Source: Journal of Microencapsulation Published:2025


Abstract

Aims: This study aimed to improve rivaroxaban delivery by optimising solid lipid nanoparticles (SLN) for minimal mean diameter and maximal entrapment efficiency (EE), enhancing solubility, bioavailability, and the ability to cross the blood-brain barrier. Methods: A central composite design was employed to synthesise 32 SLN formulations. Response surface methodology (RSM) and artificial neural networks (ANN) models predicted mean diameter and EE based on five independent variables. Results: The optimised SLN formulation achieved a mean particle diameter of 159.8 ± 15.2 nm, with a Polydispersity index of 0.46, a zeta potential of −28.8 mV, and an EE of 74.3% ± 5.6%. The ANN model showed superior accuracy for both mean diameter and EE, outperforming the RSM model.

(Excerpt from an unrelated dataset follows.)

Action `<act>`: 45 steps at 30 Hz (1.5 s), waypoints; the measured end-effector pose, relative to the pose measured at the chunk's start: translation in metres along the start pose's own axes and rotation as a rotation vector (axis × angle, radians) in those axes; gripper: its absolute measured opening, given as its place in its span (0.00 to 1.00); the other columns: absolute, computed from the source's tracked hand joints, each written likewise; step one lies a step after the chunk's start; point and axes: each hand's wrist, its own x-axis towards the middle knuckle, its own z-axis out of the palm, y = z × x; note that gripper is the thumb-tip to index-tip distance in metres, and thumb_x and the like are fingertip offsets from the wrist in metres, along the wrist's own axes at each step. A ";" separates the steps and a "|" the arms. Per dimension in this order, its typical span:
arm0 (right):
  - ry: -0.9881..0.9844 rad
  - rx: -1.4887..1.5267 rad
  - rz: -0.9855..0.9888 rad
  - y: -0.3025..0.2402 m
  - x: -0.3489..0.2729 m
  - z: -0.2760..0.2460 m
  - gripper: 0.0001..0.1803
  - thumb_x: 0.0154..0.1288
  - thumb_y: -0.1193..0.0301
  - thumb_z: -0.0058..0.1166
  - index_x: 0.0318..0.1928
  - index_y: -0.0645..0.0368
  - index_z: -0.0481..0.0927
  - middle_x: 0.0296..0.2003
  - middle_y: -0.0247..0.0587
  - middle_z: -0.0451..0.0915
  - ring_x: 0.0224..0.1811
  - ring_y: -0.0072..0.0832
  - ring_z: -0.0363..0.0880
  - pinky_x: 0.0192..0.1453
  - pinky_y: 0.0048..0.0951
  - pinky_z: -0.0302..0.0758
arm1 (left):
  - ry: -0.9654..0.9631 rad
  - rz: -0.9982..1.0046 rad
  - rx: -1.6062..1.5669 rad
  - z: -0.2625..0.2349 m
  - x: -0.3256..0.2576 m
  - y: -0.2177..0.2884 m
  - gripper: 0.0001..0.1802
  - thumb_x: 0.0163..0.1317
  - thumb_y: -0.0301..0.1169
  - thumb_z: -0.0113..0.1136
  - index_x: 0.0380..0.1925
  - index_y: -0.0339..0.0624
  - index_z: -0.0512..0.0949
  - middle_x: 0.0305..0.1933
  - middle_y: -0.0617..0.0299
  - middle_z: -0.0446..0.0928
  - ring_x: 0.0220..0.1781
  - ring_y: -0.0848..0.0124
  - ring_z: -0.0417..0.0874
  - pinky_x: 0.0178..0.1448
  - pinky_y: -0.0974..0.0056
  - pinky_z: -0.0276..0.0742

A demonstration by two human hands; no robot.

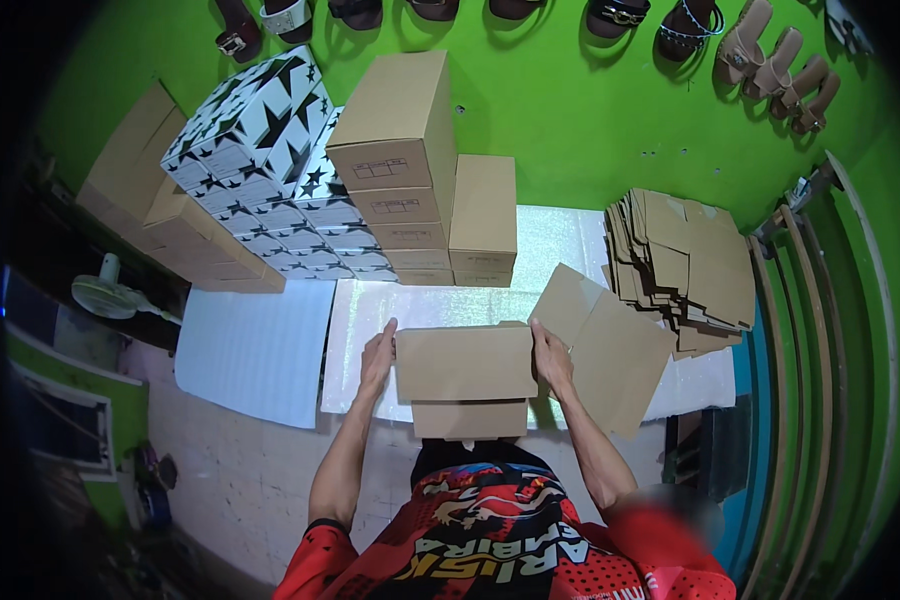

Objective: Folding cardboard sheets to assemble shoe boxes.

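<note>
A plain brown cardboard box (466,362) sits at the near edge of the table in front of me, with a lower flap or panel hanging out toward my body. My left hand (377,357) holds its left end, thumb and fingers pressed to the side. At the right end my right hand (551,358) grips the other side in the same way. The inside of the box is hidden. Just right of my right hand lies a flat, creased cardboard sheet (610,350), slanting over the table's front edge.
Brown boxes (390,165) and star-patterned boxes (270,150) are stacked at the back left. A pile of flat cardboard blanks (700,260) lies at the back right. Sandals (615,18) hang along the green wall. A fan (110,292) stands left; wooden rails (815,390) run along the right.
</note>
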 end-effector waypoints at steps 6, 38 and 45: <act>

Structural integrity and stability were confirmed by scanning electron microscopy (SEM), differential scanning calorimetry (DSC), and Fourier-transform infrared spectroscopy (FTIR). Conclusion: The high accuracy of the ANN model highlights its potential in optimising pharmaceutical formulations and improving SLN-based drug delivery systems. © 2025 Informa UK Limited, trading as Taylor & Francis Group.